Lent 1: Creating Space by Letting Go

My chosen Lenten practice this year is to give myself to clearing out one space in my house every day, both as a practical way of living more simply, and as a metaphor for the movement in the life of the Spirit that is attentive to cleansing, letting go, keeping myself open to the ways of the Word that is very near me. I love the practice of many folk art communities of making a new work of  art with one, sometimes indiscernible, flaw, so that the Spirit can get in. However, my spaces in home and spirit are not always open, because stuff piles up in them, on them, around them.

My prayer place began with a simple table, a candle, a tray, some ribbons, and a basket of books. Over time, and I am sure I do not know how it happens, more things appear: an icon, a prayer card, another candle, another book, a pressed flower. Surely these are all good things, reminding me of my life with the Holy One. Yet when the simple table is overflowing, it is easy to lose focus on the one thing necessary that Mary chose– to be with Jesus, to listen for a Word, to open the window of my soul to the fresh wind of the Spirit every day. So, this Lent I am committed to letting go–each day–of the unnecessary things, although they may be good in themselves.

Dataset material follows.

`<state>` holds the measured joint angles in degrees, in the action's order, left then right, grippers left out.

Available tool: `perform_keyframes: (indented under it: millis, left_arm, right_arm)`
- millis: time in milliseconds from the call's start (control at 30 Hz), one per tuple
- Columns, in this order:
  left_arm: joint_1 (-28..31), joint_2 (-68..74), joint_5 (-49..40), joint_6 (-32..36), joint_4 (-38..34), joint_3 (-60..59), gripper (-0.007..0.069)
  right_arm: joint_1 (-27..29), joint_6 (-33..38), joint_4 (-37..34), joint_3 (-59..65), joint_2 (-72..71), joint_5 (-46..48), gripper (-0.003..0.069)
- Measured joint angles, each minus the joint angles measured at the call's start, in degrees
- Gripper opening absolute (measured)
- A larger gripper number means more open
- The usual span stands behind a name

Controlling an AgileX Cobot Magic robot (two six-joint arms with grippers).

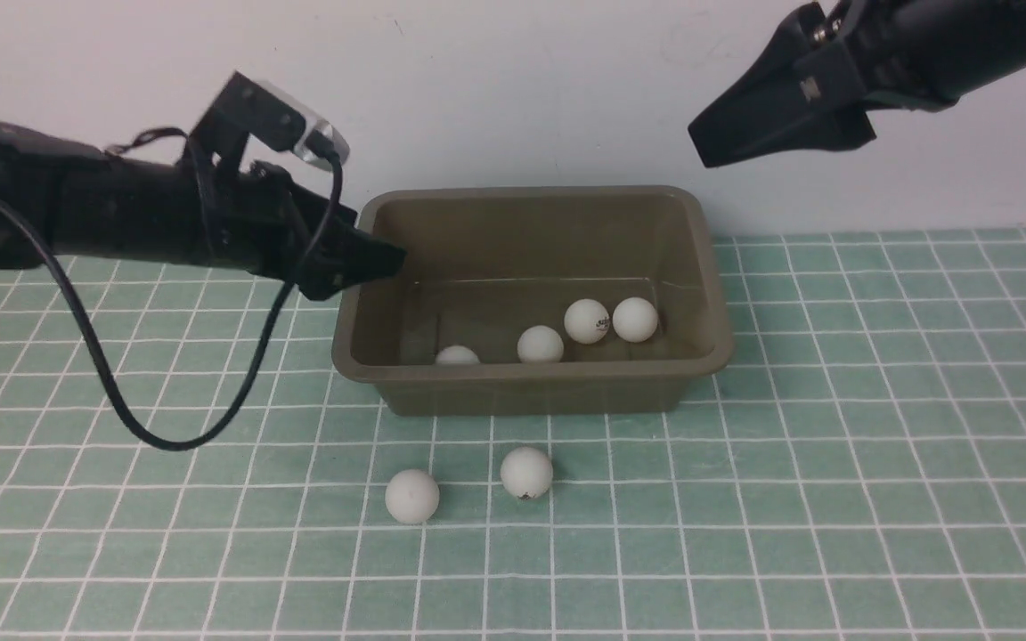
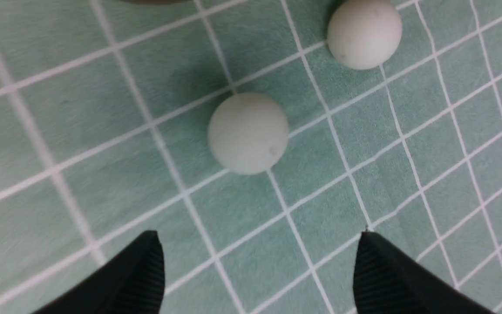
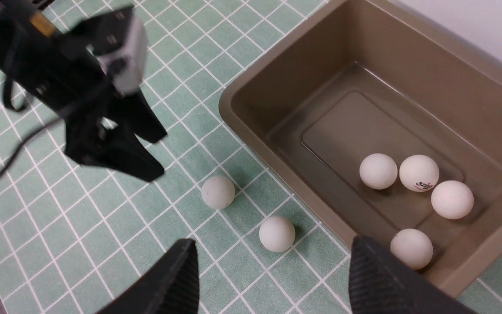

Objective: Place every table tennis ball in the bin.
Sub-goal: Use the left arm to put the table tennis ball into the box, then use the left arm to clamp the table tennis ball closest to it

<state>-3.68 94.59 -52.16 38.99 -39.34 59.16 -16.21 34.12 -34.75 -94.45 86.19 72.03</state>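
Two table tennis balls (image 1: pixel 412 496) lie on the mat (image 1: pixel 834 445) just before the bin (image 1: pixel 531 378), four already inside; left gripper (image 2: pixel 257 242) and right gripper (image 1: pixel 702 147) both gape empty; they look light, hard, smooth, likely to roll, so pinch each gently across its middle.

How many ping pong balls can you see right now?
6. Four table tennis balls lie inside the bin, toward its near side; two rest on the mat just in front. None seems hidden.

Dark print on one table tennis ball (image 3: pixel 418 173) is unreadable.
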Motion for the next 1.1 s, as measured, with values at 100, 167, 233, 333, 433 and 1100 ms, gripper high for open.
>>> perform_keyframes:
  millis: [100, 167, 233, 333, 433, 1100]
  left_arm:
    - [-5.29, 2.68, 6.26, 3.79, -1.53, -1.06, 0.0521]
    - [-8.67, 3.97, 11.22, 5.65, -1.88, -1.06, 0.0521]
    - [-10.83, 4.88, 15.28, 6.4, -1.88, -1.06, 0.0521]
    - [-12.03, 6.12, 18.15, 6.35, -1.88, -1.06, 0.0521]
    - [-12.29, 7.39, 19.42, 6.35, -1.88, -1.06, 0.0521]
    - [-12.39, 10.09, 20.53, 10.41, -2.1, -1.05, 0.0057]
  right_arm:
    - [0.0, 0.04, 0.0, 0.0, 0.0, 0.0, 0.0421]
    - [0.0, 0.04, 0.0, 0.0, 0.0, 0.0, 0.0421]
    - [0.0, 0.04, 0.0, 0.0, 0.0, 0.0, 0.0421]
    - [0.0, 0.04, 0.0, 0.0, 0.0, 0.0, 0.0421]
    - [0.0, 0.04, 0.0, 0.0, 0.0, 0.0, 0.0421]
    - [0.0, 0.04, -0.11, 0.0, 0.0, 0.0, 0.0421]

Just in the first few days’ efforts I am amazed at the regularity and tenacity with which things accrue and cling to my spaces of work and play. Expired coupons, unidentified phone numbers, duplicate agendas pile up in baskets and files. Unread books, clothes unworn for ages, shoes that no longer suit or fit cluster in clumps of disuse. And questions arise as I sort and discard and re-organize:

  • who else might need this thing that I don’t need? how can I get it to that person or that agency or that pantry?
  • how much is being wise as a serpent, preparing for the days to come (in my location, earthquakes), and how much is hoarding because of fear or, worse yet, being seduced by the promises of two-for-one specials?
  • did these things get here with thoughtful intention or because I have not been paying enough attention to keeping the space clear just for the things that are necessary?

As I sort and sift I think of other accretions that fill up space.

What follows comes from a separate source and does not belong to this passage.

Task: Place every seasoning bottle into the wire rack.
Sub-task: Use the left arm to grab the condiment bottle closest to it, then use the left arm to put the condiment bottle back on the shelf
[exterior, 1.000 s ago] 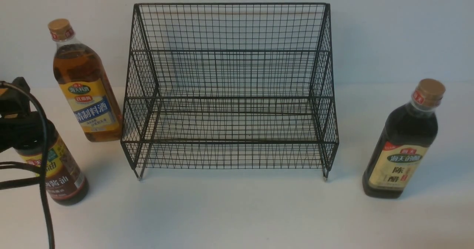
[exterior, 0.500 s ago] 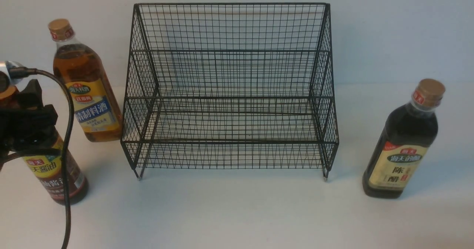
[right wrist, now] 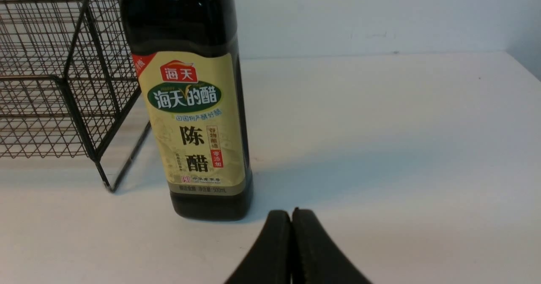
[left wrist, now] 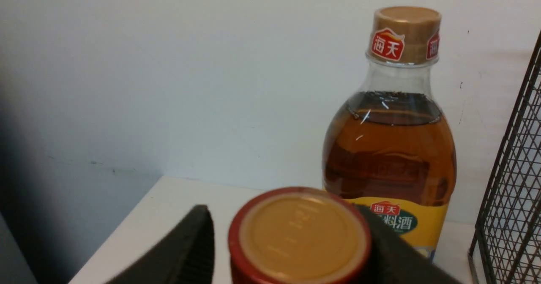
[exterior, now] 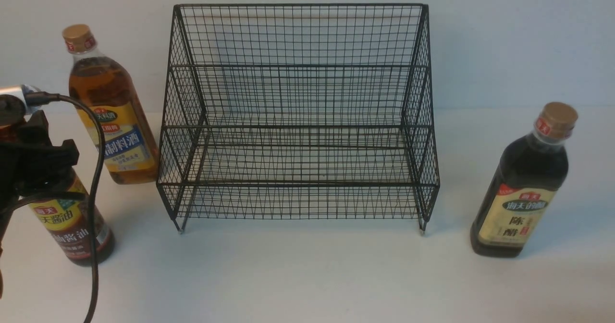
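You are at the grasping step for the first bottle, I judge. The left gripper has its two fingers on both sides of the neck of the dark round bottle with tan cap, red neck band and yellow-brown label. The fingers stand apart, about partway open, but you cannot tell if they already press the glass. The right gripper is fully closed, with nothing between its tips.

All three bottles stand upright on the white table, outside the large black wire-mesh two-tier rack. The amber bottle with yellow and blue label is just beside the rack on its left side; the dark squarish bottle with cream-yellow label is at its right side, apart from it.

For the next move, you should make the grip on the neck firm, then lift straight and high enough to pass over the front edge of the rack. The amber bottle is near, so please be careful not to push it.

The left wrist view shows you the bottle's cap between the fingers, which the front view hides behind the black gripper parts. Only the front view shows you the whole rack and its two tiers.
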### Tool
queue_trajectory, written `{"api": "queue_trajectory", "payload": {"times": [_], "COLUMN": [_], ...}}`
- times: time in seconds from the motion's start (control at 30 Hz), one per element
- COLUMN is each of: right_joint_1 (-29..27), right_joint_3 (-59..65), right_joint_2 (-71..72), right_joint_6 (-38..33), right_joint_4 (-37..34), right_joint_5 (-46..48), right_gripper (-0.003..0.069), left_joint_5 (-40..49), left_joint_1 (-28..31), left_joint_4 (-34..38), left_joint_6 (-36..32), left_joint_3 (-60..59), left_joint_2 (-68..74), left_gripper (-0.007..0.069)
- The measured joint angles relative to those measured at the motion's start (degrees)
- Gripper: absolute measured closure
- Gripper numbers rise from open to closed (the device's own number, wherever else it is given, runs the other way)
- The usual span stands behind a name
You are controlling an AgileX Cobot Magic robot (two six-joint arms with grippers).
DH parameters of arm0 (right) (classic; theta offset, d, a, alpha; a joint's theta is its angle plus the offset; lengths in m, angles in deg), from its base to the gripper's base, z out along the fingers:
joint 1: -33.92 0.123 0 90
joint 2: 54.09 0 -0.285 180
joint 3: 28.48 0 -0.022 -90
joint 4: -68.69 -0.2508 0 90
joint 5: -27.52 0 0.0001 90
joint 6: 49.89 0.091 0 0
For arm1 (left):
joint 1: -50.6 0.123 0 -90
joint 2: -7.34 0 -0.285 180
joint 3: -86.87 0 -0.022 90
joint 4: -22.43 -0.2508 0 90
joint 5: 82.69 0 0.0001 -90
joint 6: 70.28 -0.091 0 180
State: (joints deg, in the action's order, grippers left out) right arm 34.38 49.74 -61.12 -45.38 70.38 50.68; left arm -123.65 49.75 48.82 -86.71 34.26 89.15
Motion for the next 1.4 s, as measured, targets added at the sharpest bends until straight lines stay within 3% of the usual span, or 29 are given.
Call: {"api": "queue_trajectory", "payload": {"times": [0.03, 0.37, 0.6, 1.1, 1.4], "right_joint_1": [0.0, 0.0, 0.0, 0.0, 0.0], "right_joint_3": [0.0, 0.0, 0.0, 0.0, 0.0], "right_joint_2": [0.0, 0.0, 0.0, 0.0, 0.0], "right_joint_6": [0.0, 0.0, 0.0, 0.0, 0.0], "right_joint_4": [0.0, 0.0, 0.0, 0.0, 0.0], "right_joint_5": [0.0, 0.0, 0.0, 0.0, 0.0], "right_gripper": [0.0671, 0.0671, 0.0671, 0.0671, 0.0671], "left_joint_5": [-0.2, -1.14, 6.13, 16.41, 26.0], "left_joint_1": [0.0, 0.0, 0.0, 0.0, 0.0], "left_joint_4": [0.0, -1.68, -10.35, -21.68, -22.98], "left_joint_6": [0.13, 0.68, 3.56, 13.82, 14.33], "left_joint_3": [0.0, 0.24, 0.14, 3.26, 11.86], "left_joint_2": [0.43, 1.18, -2.99, -9.51, -10.78], "left_gripper": [0.0361, 0.0357, 0.0357, 0.0357, 0.0357]}}
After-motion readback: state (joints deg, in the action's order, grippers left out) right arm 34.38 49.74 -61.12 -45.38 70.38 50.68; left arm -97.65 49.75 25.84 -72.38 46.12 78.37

  • how many blogs and e-mails do I need to read every day in order to feel satisfied?
  • how many books and resources on spirituality do I need to read before I put one into action?
  • how much information do I need to have about the world before I commit to giving to and praying for the one to which I am called?

This Lent I am about letting things go daily, good things, worthy things, except for the the ones necessary for me in this season, so that I can let the Spirit have room to lead me where She wants to go with just what I need for the journey.

 

 

About Elizabeth Nordquist

Elizabeth Nordquist is a Presbyterian pastor, teacher, and spiritual director who writes on women's issues, spirituality and Scripture, and what is happening in the world--hers, her neighborhood, the Church and the world. Each day she looks for ways in which the Spirit is moving in and around her.

  • Lorraine Stuart

    Thank you, Elizabeth. Our church’s Lenten book is Paula Huston’s “Simplifying the Soul,” beginning with simplifying space. I recommend it — and appreciate your encouragement!

  • http://www.fourthwallpriest.blogspot.com Cynthia Hallas

    Elizabeth – thank you! You’ve captured many of my own feelings, and intentions that have gone unfulfilled in my own life. I especially relate to wondering how many blog (and shared Facebook articles!) I need to read. Blessings to you this Lent as you continue to make room for the Holy Spirit.

  • Tom Rennard

    Thank you, Elizabeth. I am seeking to do much the same but your blog encourages me to “go for it.” Grace and peace.